Abstract:
Deletions of the long arm of chromosome 20 (20q) are rare, with only 16 reported patients displaying a proximal interstitial 20q deletion. A 1.62 Mb minimal critical region at 20q11.2, encompassing three genes GDF5, EPB41L1, and SAMHD1, is proposed to be responsible for this syndrome. The leading clinical features include growth retardation, intractable feeding difficulties with gastroesophageal reflux, hypotonia and psychomotor developmental delay. Common facial dysmorphisms including triangular face, hypertelorism, and hypoplastic alae nasi were additionally reported. Here, we present the clinical and molecular findings of five new patients with proximal interstitial 20q deletions. We analyzed the phenotype and molecular data of all previously reported patients with 20q11.2q12 microdeletions, along with our five new cases. Copy number variation analysis of patients in our cohort has enabled us to identify the second critical region in the 20q11.2q12 region and redefine the first region that is initially identified. The first critical region spans 359 kb at 20q11.2, containing six MIM genes, including two disease-causing genes, GDF5 and CEP250. The second critical region spans 706 kb at 20q12, encompassing four MIM genes, including two disease-causing genes, MAFB and TOP1. We propose GDF5 to be the primary candidate gene generating the phenotype of patients with 20q11.2 deletions.
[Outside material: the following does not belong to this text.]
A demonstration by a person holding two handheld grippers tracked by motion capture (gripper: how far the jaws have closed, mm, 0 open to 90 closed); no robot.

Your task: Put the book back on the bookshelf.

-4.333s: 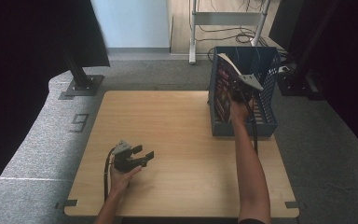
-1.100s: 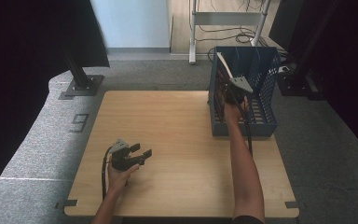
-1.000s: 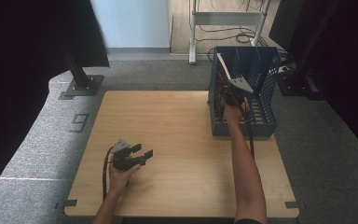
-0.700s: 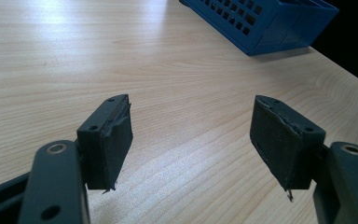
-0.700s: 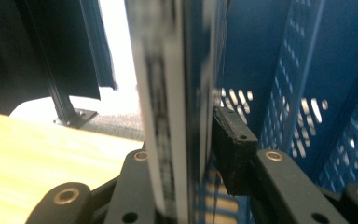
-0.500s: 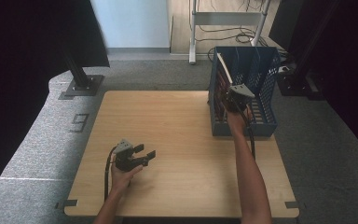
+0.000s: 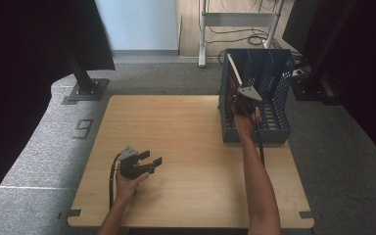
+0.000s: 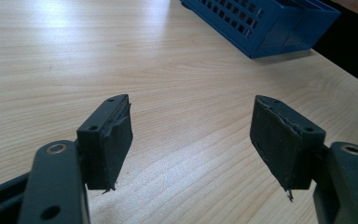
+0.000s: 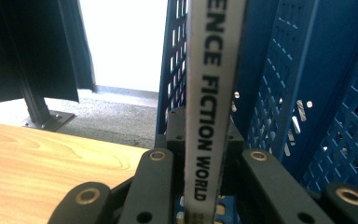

Moreover, we hypothesize TOP1 as a potential candidate gene for the second critical region at 20q12. Of note, we cannot exclude the possibility of a synergistic role of other genes involved in the deletion, including a contiguous gene deletion syndrome or position effect affecting both critical regions. Further studies focusing on patients with proximal 20q deletions are required to support our hypothesis.
摘要:
20号染色体(20q)长臂的缺失很少见,只有16例报告的患者显示近端间质20q缺失。在20q11.2处的1.62Mb最小临界区域,包括三个基因GDF5,EPB41L1和SAMHD1,被认为是该综合征的原因。主要的临床特征包括生长迟缓,顽固性进食困难与胃食管反流,张力减退和精神运动性发育迟缓。常见的面部畸形,包括三角脸,超端粒,此外还报告了发育不良的鼻翼。这里,我们介绍了5例近侧间质20q缺失的新患者的临床和分子研究结果。我们分析了所有先前报道的20q11.2q12微缺失患者的表型和分子数据,还有我们的五个新案子.我们队列中患者的拷贝数变异分析使我们能够识别20q11.2q12区域中的第二个关键区域,并重新定义最初识别的第一个区域。第一个关键区域在20q11.2处跨越359kb,包含六个MIM基因,包括两个致病基因,GDF5和CEP250。第二个关键区域在20q12跨越706kb,包含四个MIM基因,包括两个致病基因,MAFB和TOP1。我们建议GDF5是产生20q11.2缺失患者表型的主要候选基因。此外,我们假设TOP1是20q12第二个关键区域的潜在候选基因。值得注意的是,我们不能排除参与缺失的其他基因的协同作用的可能性,包括影响两个关键区域的连续基因缺失综合征或位置效应。需要针对近端20q缺失患者的进一步研究来支持我们的假设。